Budget 2022 has not worked to realise the commitments the prime minister made at COP26. The most marginalised have not been considered in the making of the coming year’s budget for MoEFCC.
By Lee Macqueen
The intergovernmental panel on climate change’s sixth assessment report (2021) has raised projections for warmer climate and further water excess and stress related events in SouthAsia. The projections warn of rampant, intense and frequent in the form of forest fires, heatwaves, water stress and flooding, shifts in weather conditions for making agriculture unviable and impacting food security.
India has been increasingly experiencing the manifestation of extreme weather events. These were compounded by the COVID-19 pandemic. The country, therefore, needs to adopt the disaster and climate risk budgeting approach to transition from contingency to progressive risk informed investments and development. Besides, it needs to keep the poorest at the centre of development because they are the ones who bear the impact of disasters most disproportionately.
The need for such risk budgeting, bearing in mind the risks faced by the poorest, pivots around the government’s commitments. These commitments are best viewed through the lens of the union budget. Has the finance minister provided enough to build the resilience of Dalit and tribal people?
The ministry of environment, forests and climate change (MoEFCC) has displayed a lack of enthusiasm in matching the allocation with the new commitments made by the prime minister at COP26. The total budget for 2022-23 stands at Rs. 3030 crores, a mere 16.83 per cent increase over the revised estimates of 2021-22. At Rs 30 crores, the overall allocations made to the climate change action plan has remains unchanged for the coming financial year (when seen against the revised estimates for the 2021-22).
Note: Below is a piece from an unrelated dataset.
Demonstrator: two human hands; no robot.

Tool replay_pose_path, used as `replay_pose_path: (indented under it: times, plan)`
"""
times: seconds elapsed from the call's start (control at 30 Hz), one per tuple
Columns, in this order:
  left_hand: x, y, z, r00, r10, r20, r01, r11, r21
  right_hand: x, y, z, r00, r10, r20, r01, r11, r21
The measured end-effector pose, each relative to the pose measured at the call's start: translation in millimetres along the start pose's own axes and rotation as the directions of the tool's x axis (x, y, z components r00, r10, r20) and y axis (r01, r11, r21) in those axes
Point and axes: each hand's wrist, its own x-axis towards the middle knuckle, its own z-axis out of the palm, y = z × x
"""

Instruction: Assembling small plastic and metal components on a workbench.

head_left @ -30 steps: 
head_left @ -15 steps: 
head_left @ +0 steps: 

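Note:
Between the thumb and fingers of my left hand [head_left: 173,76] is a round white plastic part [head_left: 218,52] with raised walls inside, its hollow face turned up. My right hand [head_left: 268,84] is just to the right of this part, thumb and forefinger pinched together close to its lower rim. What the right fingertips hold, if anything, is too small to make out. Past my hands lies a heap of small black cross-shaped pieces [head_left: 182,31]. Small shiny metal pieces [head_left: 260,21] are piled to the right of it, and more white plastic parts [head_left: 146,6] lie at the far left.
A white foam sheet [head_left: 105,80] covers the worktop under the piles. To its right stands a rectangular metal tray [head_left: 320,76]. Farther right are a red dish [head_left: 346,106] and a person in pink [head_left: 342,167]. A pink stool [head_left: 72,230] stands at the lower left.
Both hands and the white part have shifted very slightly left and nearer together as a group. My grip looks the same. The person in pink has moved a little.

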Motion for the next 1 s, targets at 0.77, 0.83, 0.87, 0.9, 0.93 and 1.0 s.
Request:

The national adaptation fund too has remained static at Rs. 60 crores.
People lost in the woods
MoEFCC’s has been allocated Rs. 158.70 crores for the ‘welfare of scheduled castes’ and Rs. 165.20 crore for the ‘welfare of scheduled tribes’. The allocations for scheduled tribes amounts to five per cent of the population ratio, denying approximately Rs. 90 crores to the tribal population. The Ministry has stuck to the five per cent threshold for scheduled castes as well, and has denied them Rs. 333.30 crores, thereby, violating the erstwhile scheduled caste sub-plan and tribal sub-plan guidelines. However, going by the revised guidelines by NITI Ayog, the proportion amounts to 16.48 per cent for scheduled castes 17.15 per cent for scheduled tribes (of the central sector schemes budget of the ministry).
The schemes enunciated by the government include (1) the national mission for a green India, encompassing national afforestation programme and forest fire prevention and management; (2) integrated development of wildlife habitats (for tigers and elephants); (3) conservation of natural resources and ecosystems; (4) conservation of aquatic ecosystems; (5) biodiversity conservation; and (6) a national adaptation fund.
These schemes promoted by the budget, though legitimate, appear to be very general in nature. Schemes like the national mission for green India, for instance, do not reflect how they will build the adaptive capacity of the Dalit, tribal and other marginalised communities who are disparately affected by climate change. The main breadwinners of 80 per cent of rural dalit and tribal households take home less Rs. 5,000 a month. These families lack the capacity to recover without assistance.
Which is why, it will be fair to surmise that the allocations for the ministry of environment and forests and climate change is extremely low. Tribal communities and other forest-dwelling communities, including the scheduled castes, possess marginal to no landholding in forest or non-forested areas. Therefore, in view of the dwindling of the cover and quality of forests that these communities have been traditionally dependent on, it is clear that these schemes appear deceptive and misleading.
These shortcomings in the budget overshadow a handful of its positive aspects. For example, the union budget has provided for the implementation of ‘grants-in-aid for state disaster mitigation fund’. It has also provided for an ‘assistance to states from the national disaster mitigation fund’. These are in response to the recommendations of the 15th finance commission. The finance ministry has allocated Rs. 4658.8 crores and Rs. 2602 cores respectively in 2022-23 budget for these two schemes.
But alas! The negatives are overwhelmingly loaded against the most marginalised.
Lee Macqueen is s Senior Programme Manager for Inclusive Disaster Response and Climate Change Adaptation at the National Dalit Watch- National Campaign on Dalit Human Rights.